Ibrahim prior to his appointment as Minister, was a known Islamic preacher and held what was termed ‘dangerous views’ against the American government with allegiance to Al-Qaeda. He was also said to be a close confidant of Mohammed Yusuf, the founder of Boko Haram. If this is proven true, one can then imagine the sanctity the current administration. Key appointments under Buhari, are reserved solely for northern Muslims. The circumstances surrounding the appointment of a new Inspector General of Police is even more shocking.
“You didn’t tell me you want to publish the story when you introduced yourself. In the first place, you did not address the Office of the Honourable Minister properly.
“This is a personal attack on somebody’s personal belief and religion. This allegation is not coming from the American government, but one useless organisation. I am a journalist myself,” an aide to the Minister reacted in defence of his master.
According to the Former Head of State and Chairman of the National Peace Committee, Abdulsalami Abubakar, over six million arms are now in circulation in Nigeria with over 80,000 killed in recent years. This is even as a recent survey by SBM suggests that civilians were in possession of more arms than security officials in the country. According to them, the number of small arms in circulation in Nigeria, in the hands of civilian non-state actors, is estimated at 6,145,000, while the armed forces and law enforcement collectively account for 586,600 firearms. This is quite disturbing for a country rated amongst the top ten world’s deadliest terror group according to the Global Terrorism Index.
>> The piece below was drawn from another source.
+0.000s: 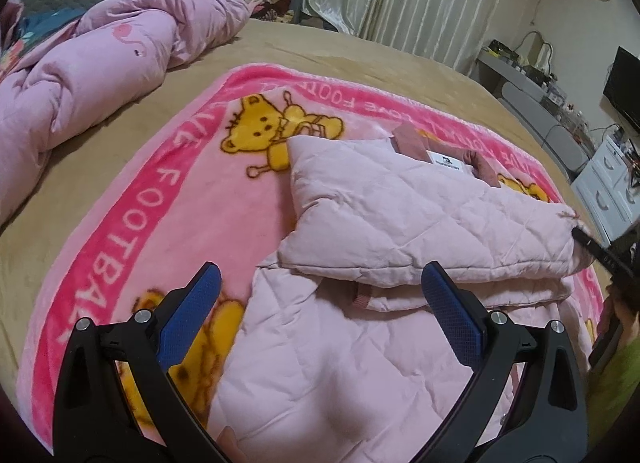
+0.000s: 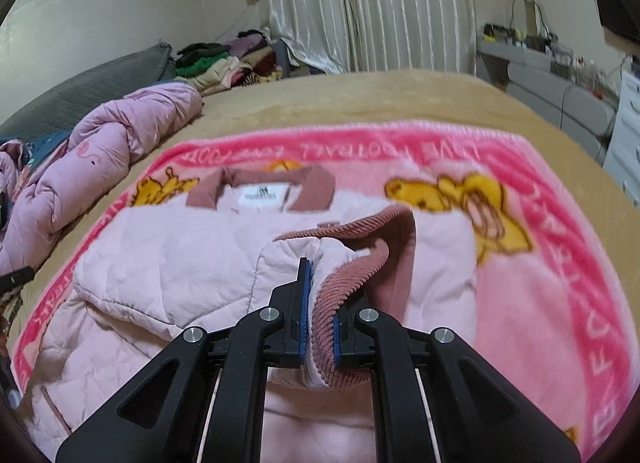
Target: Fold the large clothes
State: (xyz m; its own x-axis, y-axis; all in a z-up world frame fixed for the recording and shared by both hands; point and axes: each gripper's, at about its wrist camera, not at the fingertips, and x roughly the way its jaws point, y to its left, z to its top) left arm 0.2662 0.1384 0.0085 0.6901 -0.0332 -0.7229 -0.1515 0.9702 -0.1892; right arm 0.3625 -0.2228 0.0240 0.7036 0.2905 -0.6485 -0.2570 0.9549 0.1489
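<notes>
- The bed carries everything, under a tan cover.
- A pink fleece blanket printed with yellow bears and a darker pink lettered border lies flat on the tan cover.
- A bunched-up pink duvet lies on the cover beside the blanket.
- A pale pink quilted jacket lies on the blanket.

Pale pink quilted jacket, partly folded, lying flat on the bed, dusty-rose collar and white label at far end, 1 sleeve with corduroy-lined cuff lifted over the body
</notes>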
Boko Haram is estimated to have killed over 10,000 people and displaced 2.3 million from their homes with at least 250,000 fleeing to neighboring countries like Cameroon, Chad or Niger. In 2015, Sheik Sani Haliru, an alleged repentant Boko Haram member, stated that the major sponsor of terrorism in Nigeria was Ibrahim Badamosi Babangida. Amongst his other explosive revelations, Haliru further alleged that Ali Baba Nur, Asari Dokubo, Jasper Akinbo, Mohammed Yusuf, Salisu Maigari, Danlami Abubakar, Cletus Okar, Ali Qaqa, Maigari Haliru and Asabe Dantala were also members of the terrorist group, as he has earlier undergone trainings with them.
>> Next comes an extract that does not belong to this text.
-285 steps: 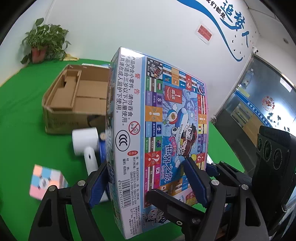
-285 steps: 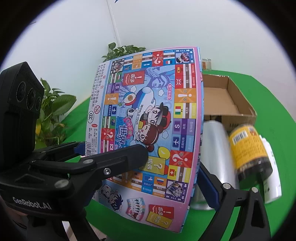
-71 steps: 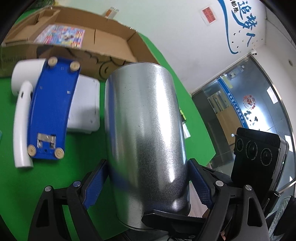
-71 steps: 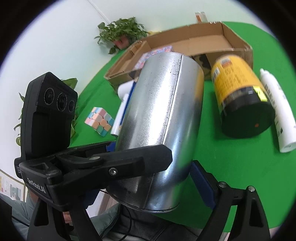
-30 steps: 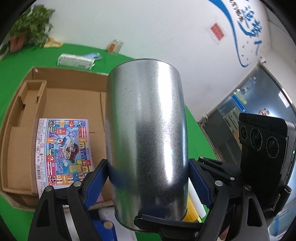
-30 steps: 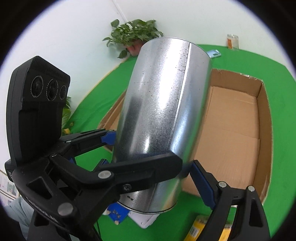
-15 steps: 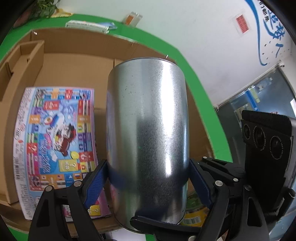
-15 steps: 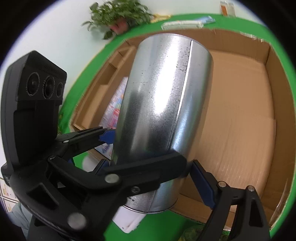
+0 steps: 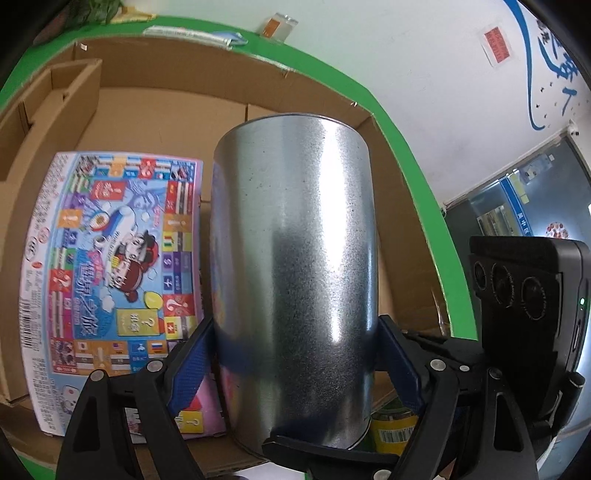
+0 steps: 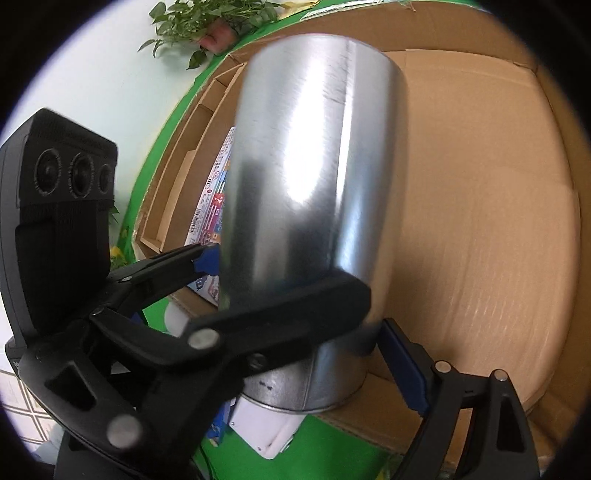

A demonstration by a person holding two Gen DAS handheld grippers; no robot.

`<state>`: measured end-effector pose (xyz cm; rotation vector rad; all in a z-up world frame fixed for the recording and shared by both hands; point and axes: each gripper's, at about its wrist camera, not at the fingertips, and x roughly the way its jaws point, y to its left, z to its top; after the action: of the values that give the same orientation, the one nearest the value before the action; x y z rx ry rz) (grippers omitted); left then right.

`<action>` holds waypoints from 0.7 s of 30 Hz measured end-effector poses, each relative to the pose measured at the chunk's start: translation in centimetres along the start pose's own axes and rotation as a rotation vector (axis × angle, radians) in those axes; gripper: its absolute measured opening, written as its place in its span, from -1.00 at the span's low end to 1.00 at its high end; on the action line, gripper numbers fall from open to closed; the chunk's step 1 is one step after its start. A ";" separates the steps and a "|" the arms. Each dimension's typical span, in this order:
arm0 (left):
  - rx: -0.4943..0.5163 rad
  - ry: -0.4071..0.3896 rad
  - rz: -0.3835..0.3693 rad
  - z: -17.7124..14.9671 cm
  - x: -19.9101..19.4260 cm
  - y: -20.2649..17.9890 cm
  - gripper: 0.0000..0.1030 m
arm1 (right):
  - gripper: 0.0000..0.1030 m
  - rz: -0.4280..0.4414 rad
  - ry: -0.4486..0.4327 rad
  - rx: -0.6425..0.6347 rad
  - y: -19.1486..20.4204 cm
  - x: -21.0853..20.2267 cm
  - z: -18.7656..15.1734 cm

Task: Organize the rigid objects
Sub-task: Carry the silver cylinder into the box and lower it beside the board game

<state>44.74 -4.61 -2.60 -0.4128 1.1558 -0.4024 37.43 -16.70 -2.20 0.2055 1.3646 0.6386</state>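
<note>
We held a metal can (image 9: 295,280) between both tools, above the open cardboard box (image 9: 147,122). Our left gripper (image 9: 293,363) was clamped on the can's lower part, its blue pads (image 9: 190,365) pressed against either side. Our right gripper (image 10: 332,332) gripped the same can (image 10: 314,177) lower down, one black finger (image 10: 273,325) across its front and a blue pad (image 10: 404,369) behind it. A colourful game box (image 9: 110,266) lay flat inside the cardboard box, just left of the can. The box sat on a green table (image 9: 417,177), and a potted plant (image 10: 199,26) stood beyond it.
</note>
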 end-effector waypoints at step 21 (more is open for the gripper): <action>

Following the recent attack aided by the deadlier Islamic State West African Province fighters, on the UN office and at least three other international charity organisations in Damasak town in Borno State, many have questioned the intentions of the government in fighting insurgents. The insurgents who attacked in Damasak over the weekend had set fire to the UN office and at least three other international charity organisations contiguous to the UN facility. It was said that the terrorists came into the town in gun trucks and embarked on a looting spree. They carted away aid supplies meant for the Internally Displaced Persons before they set fire to the UN hub in the town and three other buildings belonging to other aid organisations.
Despite over $1bn spent on security, the North East crisis has spread to other parts of the country in the guise of herders, kidnappers and bandits. As a result, regions, as well as Nigerians are beginning to take the protection of their state and lives into their own hands.
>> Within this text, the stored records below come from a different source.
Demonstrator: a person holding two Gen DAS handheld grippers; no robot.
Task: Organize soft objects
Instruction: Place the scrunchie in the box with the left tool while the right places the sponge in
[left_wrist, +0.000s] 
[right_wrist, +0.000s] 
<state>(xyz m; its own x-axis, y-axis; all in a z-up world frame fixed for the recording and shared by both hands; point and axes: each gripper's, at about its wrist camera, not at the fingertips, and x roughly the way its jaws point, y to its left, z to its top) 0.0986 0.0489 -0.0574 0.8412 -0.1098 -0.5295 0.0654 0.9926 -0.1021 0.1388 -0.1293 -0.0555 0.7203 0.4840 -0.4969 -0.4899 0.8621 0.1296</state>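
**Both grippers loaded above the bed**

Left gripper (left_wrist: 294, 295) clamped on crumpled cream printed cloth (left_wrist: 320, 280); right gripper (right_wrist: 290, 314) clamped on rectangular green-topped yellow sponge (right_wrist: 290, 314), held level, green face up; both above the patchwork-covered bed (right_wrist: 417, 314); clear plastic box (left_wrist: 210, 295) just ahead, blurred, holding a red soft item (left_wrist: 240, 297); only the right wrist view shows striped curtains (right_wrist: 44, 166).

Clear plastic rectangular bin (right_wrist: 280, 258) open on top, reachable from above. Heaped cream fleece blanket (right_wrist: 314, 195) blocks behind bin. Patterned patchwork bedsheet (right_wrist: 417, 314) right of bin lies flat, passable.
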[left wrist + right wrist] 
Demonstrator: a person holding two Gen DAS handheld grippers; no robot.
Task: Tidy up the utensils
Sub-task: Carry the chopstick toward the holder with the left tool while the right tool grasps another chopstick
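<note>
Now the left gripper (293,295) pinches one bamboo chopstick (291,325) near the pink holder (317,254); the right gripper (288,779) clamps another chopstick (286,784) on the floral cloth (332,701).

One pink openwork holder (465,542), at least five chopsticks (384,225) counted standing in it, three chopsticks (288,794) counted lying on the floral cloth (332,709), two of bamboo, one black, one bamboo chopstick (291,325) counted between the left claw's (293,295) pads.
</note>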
With each region having their own security outfits, the Nigerian government should be concerned about the spread of arms in the hands of more Nigerians. Again, are there contingency plans by the government to avoid the repeat of the Bakasi Vigilante crisis that rocked the east in the early 2000? And with rumours of unknown sponsors of terrorism, what is guarantee that these regional security outfits won’t be monopolized? The case of Nigeria is the more you look, the less you see.